**THE DATA**
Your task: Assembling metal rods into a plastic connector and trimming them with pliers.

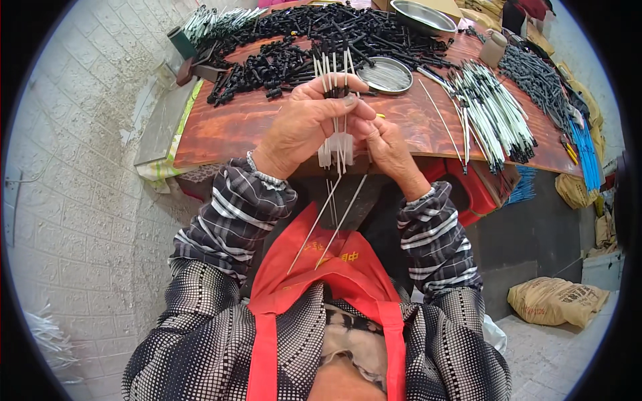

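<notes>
Seen from the head camera, a person in a red apron (321,277) worked at a reddish wooden bench (227,127), both bare hands raised together at the centre of the frame. The left hand (301,123) was clamped on a small fan of thin white rods (326,67), thumb pressed across them, with black fittings showing around their upper parts. The right hand (388,144) met it just to the right, fingers bent inward; whether its fingertips gripped a rod could not be told. Two long pale rods slanted below the hands, over the apron.

The work appeared well under way but far from over. At the right of the frame, a thick spread of white rods with black ends (491,110) lay over the bench edge, seemingly the finished share, with one loose rod (438,113) beside it. Across the top of the frame, a broad heap of black parts (281,70) suggested plenty left to handle, while the few rods in the left hand looked only partly done. A round metal tray (386,75) sat near the heap, right of the raised hands.
</notes>
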The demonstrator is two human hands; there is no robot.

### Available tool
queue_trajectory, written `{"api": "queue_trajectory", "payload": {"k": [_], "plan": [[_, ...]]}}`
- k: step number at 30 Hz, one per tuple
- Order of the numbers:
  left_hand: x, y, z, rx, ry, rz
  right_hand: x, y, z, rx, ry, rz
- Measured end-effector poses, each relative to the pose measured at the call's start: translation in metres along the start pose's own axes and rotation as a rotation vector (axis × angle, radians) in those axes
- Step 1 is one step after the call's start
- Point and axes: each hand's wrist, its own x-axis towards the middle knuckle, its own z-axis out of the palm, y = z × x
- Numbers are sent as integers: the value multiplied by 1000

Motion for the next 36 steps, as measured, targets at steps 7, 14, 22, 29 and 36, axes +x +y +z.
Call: {"api": "queue_trajectory", "payload": {"k": [7, 14, 22, 29, 36], "plan": [[6, -1, 6, 46, 61, 110, -2, -29, -20, -307, 89, -78], [-41, 53, -5, -45, 21, 431, -25, -10, -135, -751, 248, 161], [-22, 58, -28, 67, 478, 499, 29, 10, -206, -1239, 317, 579], [-31, 76, -32, 141, 318, 497, 49, 29, -245, -1007, 159, 504], [-47, 39, 17, 170, 258, 471, 23, -21, -240, -349, 287, 349]]}}
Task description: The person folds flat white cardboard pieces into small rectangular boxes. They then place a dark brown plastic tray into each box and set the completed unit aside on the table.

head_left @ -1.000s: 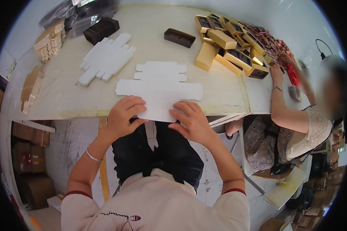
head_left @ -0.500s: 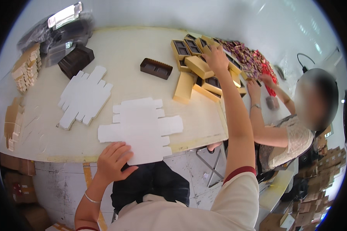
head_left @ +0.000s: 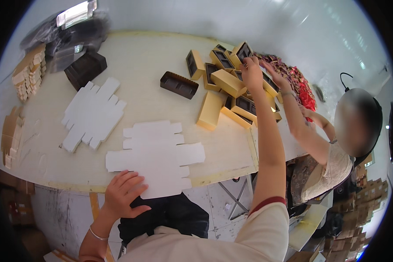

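My left hand [head_left: 124,194] lies with its fingers stretched out on the near left edge of a flat white cardboard box blank [head_left: 157,157]. The blank has tabs on its sides and sticks out slightly over the table's near edge. At the far right, my right hand [head_left: 252,75] reaches into a heap of gold boxes with dark brown trays inside. Its fingers are closed on the near side of a tilted gold box [head_left: 241,53]. Beside the heap lies a loose brown plastic tray [head_left: 179,84].
A second stack of white blanks [head_left: 94,114] and nested brown trays [head_left: 86,70] lie on the left. Folded cardboard pieces [head_left: 29,72] and clear plastic bags [head_left: 76,39] sit farther out. At right, a co-worker's hand [head_left: 276,77] reaches toward the heap, near small wrapped pieces [head_left: 292,78].
My right hand has tilted a gold box up, and the heap has shifted, with one box now apart at its left. The co-worker's hand has come up to the heap.
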Motion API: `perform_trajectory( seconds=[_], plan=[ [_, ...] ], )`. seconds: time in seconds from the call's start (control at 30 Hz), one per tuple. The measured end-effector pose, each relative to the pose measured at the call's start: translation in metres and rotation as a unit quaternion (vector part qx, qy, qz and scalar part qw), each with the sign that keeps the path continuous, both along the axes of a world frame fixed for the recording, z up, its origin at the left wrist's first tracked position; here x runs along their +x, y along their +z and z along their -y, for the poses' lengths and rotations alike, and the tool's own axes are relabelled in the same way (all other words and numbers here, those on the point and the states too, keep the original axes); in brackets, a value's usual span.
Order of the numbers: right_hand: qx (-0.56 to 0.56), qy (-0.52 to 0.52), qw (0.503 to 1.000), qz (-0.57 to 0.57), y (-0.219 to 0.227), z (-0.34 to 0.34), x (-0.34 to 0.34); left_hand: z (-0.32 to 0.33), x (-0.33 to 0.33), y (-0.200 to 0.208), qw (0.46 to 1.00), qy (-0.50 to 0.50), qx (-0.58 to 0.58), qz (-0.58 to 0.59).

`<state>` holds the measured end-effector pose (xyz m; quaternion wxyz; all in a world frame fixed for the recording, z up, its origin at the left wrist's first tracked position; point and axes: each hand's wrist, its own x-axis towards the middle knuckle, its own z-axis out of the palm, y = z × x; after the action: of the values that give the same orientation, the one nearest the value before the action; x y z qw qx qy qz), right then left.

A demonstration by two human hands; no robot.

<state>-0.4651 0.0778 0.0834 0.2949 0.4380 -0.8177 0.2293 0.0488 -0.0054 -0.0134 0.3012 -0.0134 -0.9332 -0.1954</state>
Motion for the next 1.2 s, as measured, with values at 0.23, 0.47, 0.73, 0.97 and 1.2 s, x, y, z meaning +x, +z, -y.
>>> perform_trajectory(
  seconds=[0.23,0.47,0.73,0.97,1.2],
  plan=[
    [0.008,0.26,0.963,-0.066,0.008,-0.051,0.235,-0.014,-0.033,0.051,0.894,-0.042,0.444,-0.036],
    [0.008,0.289,0.944,-0.162,-0.025,-0.068,0.321,-0.034,-0.055,0.057,0.765,-0.154,0.621,-0.074],
    [-0.152,0.345,0.91,0.174,-0.017,-0.078,0.341,-0.05,-0.039,0.054,0.834,-0.099,0.538,-0.07],
    [-0.205,0.339,0.893,0.215,-0.017,-0.065,0.354,-0.056,-0.034,0.046,0.812,-0.117,0.543,-0.18],
    [-0.198,0.303,0.924,0.122,-0.013,-0.061,0.366,-0.052,-0.033,0.034,0.849,-0.113,0.484,-0.181]
  ],
)
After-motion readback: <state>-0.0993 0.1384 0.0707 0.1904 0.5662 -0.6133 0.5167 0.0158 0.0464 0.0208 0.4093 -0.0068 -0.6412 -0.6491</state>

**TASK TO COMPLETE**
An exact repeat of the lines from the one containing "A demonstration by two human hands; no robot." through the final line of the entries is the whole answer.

**TASK RESPONSE**
A demonstration by two human hands; no robot.

<state>-0.4651 0.0778 0.0834 0.2949 0.4380 -0.8177 0.2293 0.0488 -0.0054 -0.0134 0.3012 -0.0134 -0.9332 -0.1954</state>
Motion for the next 1.2 s, as measured, with values at 0.23, 0.47, 0.73, 0.97 and 1.2 s, x, y, z meaning +x, +z, -y.
>>> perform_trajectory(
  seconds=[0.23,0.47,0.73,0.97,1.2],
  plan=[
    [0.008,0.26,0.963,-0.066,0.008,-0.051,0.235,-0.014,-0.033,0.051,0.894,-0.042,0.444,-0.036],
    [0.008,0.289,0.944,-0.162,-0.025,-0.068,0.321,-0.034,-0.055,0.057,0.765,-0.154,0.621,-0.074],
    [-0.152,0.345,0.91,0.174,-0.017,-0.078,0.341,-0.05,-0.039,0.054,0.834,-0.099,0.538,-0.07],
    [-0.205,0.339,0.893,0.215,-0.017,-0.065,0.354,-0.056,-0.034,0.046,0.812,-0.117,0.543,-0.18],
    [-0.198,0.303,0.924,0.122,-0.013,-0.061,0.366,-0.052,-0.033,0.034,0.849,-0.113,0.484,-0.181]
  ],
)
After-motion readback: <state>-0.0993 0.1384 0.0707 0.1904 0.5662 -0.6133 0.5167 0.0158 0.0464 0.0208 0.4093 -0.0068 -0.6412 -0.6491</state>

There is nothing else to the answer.